What is being asked → Retype each entry. Leave every word as it is.
[[ Data supplied open ]]
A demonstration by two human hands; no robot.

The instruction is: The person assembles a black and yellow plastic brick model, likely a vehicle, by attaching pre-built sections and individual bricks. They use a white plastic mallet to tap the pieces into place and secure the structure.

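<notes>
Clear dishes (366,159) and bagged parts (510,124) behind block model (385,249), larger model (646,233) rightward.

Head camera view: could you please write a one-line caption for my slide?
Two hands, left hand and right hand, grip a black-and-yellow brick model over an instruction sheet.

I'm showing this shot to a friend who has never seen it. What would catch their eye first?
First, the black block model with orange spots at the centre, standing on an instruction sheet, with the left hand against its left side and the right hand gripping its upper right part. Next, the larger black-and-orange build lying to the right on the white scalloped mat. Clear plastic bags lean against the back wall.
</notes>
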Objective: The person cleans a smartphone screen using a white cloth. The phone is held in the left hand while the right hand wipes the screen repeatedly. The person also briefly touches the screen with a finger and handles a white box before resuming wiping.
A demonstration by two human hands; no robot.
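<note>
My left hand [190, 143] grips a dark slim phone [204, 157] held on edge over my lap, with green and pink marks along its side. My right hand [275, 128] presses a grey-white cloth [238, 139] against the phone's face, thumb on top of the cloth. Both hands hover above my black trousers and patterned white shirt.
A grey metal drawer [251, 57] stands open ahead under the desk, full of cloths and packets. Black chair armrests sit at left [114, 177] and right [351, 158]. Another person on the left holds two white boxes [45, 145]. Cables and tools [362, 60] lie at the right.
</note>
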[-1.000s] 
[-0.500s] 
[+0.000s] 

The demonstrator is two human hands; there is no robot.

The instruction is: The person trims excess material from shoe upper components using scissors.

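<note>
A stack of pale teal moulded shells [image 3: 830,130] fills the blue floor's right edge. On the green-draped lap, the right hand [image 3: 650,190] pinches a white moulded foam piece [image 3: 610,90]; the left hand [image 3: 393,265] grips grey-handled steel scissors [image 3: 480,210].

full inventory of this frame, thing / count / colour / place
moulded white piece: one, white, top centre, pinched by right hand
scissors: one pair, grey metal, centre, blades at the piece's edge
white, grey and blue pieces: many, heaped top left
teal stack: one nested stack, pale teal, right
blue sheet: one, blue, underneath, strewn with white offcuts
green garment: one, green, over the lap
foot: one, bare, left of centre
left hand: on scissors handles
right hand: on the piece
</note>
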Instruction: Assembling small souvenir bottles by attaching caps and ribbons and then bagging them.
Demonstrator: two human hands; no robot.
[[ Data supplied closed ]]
Expected output →
A demonstration by two human hands; no robot.

The instruction is: The person assembles a black and yellow plastic brick model, likely a vehicle, by attaching pre-built sections and individual bricks. They use a white plastic mallet to tap the pieces into place and secure the structure.

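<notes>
Clear dishes (366,159) and bagged parts (510,124) behind block model (385,249), larger model (646,233) rightward.

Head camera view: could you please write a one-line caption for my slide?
Two hands, left hand and right hand, grip a black-and-yellow brick model over an instruction sheet.

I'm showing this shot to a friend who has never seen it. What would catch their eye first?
First, the black block model with orange spots at the centre, standing on an instruction sheet, with the left hand against its left side and the right hand gripping its upper right part. Next, the larger black-and-orange build lying to the right on the white scalloped mat. Clear plastic bags lean against the back wall.
</notes>
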Objective: The person cleans a smartphone screen using a white cloth. The phone is held in the left hand while the right hand wipes the screen repeatedly. The person also briefly touches the screen with a finger and handles a white box before resuming wiping.
A demonstration by two human hands; no robot.
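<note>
My left hand [190, 143] grips a dark slim phone [204, 157] held on edge over my lap, with green and pink marks along its side. My right hand [275, 128] presses a grey-white cloth [238, 139] against the phone's face, thumb on top of the cloth. Both hands hover above my black trousers and patterned white shirt.
A grey metal drawer [251, 57] stands open ahead under the desk, full of cloths and packets. Black chair armrests sit at left [114, 177] and right [351, 158]. Another person on the left holds two white boxes [45, 145]. Cables and tools [362, 60] lie at the right.
</note>
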[-1.000s] 
[-0.500s] 
[+0.000s] 

The demonstrator is two human hands; there is no robot.

The instruction is: The person trims excess material from shoe upper components using scissors.

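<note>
A stack of pale teal moulded shells [image 3: 830,130] fills the blue floor's right edge. On the green-draped lap, the right hand [image 3: 650,190] pinches a white moulded foam piece [image 3: 610,90]; the left hand [image 3: 393,265] grips grey-handled steel scissors [image 3: 480,210].

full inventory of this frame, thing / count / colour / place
moulded white piece: one, white, top centre, pinched by right hand
scissors: one pair, grey metal, centre, blades at the piece's edge
white, grey and blue pieces: many, heaped top left
teal stack: one nested stack, pale teal, right
blue sheet: one, blue, underneath, strewn with white offcuts
green garment: one, green, over the lap
foot: one, bare, left of centre
left hand: on scissors handles
right hand: on the piece
</note>
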Instruction: Assembling small souvenir bottles by attaching caps and ribbons and then bagging them.
Demonstrator: two human hands; no robot.

No more output is needed here.